In this paper, the authors have proposed various algorithms for indexing and matching for diversified top-k querying in the temporal knowledge graphs.
The related work mentions current methods, but none of them are used as baselines to compare the work.
One of the major issues is the citations. The work is based on the baseline paper ('Diversified Top-k Querying in Knowledge Graphs') but it is not referred to in the problem statement section. Figure 1 is a replica of the figure from the baseline paper with some minor changes.

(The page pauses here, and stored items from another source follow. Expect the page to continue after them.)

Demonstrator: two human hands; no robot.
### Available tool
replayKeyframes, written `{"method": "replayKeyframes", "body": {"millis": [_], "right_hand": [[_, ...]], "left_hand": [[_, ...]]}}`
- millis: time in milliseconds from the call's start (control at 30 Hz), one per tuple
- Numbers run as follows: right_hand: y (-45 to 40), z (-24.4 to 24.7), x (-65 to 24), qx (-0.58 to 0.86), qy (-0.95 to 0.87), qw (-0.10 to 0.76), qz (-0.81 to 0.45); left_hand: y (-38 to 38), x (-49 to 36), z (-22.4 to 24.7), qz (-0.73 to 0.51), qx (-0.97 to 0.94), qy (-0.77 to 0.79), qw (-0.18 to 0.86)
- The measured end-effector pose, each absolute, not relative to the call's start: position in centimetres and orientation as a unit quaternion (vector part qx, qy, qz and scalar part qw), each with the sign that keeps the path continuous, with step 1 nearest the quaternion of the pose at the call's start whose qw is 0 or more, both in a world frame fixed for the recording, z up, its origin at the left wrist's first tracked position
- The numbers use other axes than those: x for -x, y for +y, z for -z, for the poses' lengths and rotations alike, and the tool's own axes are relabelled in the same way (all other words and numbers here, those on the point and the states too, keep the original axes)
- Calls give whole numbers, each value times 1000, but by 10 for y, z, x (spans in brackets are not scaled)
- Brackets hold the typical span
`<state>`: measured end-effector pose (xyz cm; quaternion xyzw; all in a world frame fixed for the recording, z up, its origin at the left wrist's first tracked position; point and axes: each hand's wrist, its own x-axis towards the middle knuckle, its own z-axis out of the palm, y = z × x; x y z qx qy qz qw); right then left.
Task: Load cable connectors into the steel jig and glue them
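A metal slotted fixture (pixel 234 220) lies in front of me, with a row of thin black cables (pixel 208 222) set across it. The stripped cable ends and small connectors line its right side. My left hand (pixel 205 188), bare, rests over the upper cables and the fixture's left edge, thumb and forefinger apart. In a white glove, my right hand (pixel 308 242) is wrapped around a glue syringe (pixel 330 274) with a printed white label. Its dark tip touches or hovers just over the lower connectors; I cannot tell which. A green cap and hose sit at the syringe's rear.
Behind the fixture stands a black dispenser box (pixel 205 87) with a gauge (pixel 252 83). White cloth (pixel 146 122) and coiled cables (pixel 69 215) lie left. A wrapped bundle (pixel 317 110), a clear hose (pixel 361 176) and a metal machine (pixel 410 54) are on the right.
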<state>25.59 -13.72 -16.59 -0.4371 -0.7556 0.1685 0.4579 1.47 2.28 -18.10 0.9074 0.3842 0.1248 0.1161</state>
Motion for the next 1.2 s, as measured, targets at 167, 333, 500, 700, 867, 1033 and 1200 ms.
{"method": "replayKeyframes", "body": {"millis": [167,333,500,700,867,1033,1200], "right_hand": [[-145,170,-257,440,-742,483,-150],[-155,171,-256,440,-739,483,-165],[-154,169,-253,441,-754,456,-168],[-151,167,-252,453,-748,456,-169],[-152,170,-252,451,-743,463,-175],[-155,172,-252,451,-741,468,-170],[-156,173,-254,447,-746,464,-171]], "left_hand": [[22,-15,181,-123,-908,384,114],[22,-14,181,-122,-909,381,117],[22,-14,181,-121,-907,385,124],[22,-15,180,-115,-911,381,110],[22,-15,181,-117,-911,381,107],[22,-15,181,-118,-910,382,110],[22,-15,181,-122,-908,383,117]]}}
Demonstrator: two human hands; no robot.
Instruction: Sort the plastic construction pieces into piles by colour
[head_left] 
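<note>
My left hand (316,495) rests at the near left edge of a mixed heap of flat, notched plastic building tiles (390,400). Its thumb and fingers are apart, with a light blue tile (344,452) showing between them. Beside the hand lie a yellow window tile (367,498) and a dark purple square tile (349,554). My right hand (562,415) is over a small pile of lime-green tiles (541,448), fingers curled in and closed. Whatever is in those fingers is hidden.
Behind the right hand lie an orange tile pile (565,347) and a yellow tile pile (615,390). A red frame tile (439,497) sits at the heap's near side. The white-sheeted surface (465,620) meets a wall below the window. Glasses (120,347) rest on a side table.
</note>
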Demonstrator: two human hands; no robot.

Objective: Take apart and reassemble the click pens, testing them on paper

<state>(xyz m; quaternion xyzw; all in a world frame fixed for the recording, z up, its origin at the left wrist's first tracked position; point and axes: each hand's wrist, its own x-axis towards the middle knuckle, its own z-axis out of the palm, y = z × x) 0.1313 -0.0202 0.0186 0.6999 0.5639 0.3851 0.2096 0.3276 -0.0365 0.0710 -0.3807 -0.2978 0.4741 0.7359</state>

There are many claims that have not been cited.
The writing is not up to par with the standards of the journal (uneven font, unclear figures, uneven spacing).
Some of the information is in Chinese and cannot be comprehended.
On the technical level, the contributions, such as storage, indexing, and matching algorithms, are not compared to any state-of-the-art methods.
No supplementary material is provided.
In its current state, I would suggest rejecting the paper.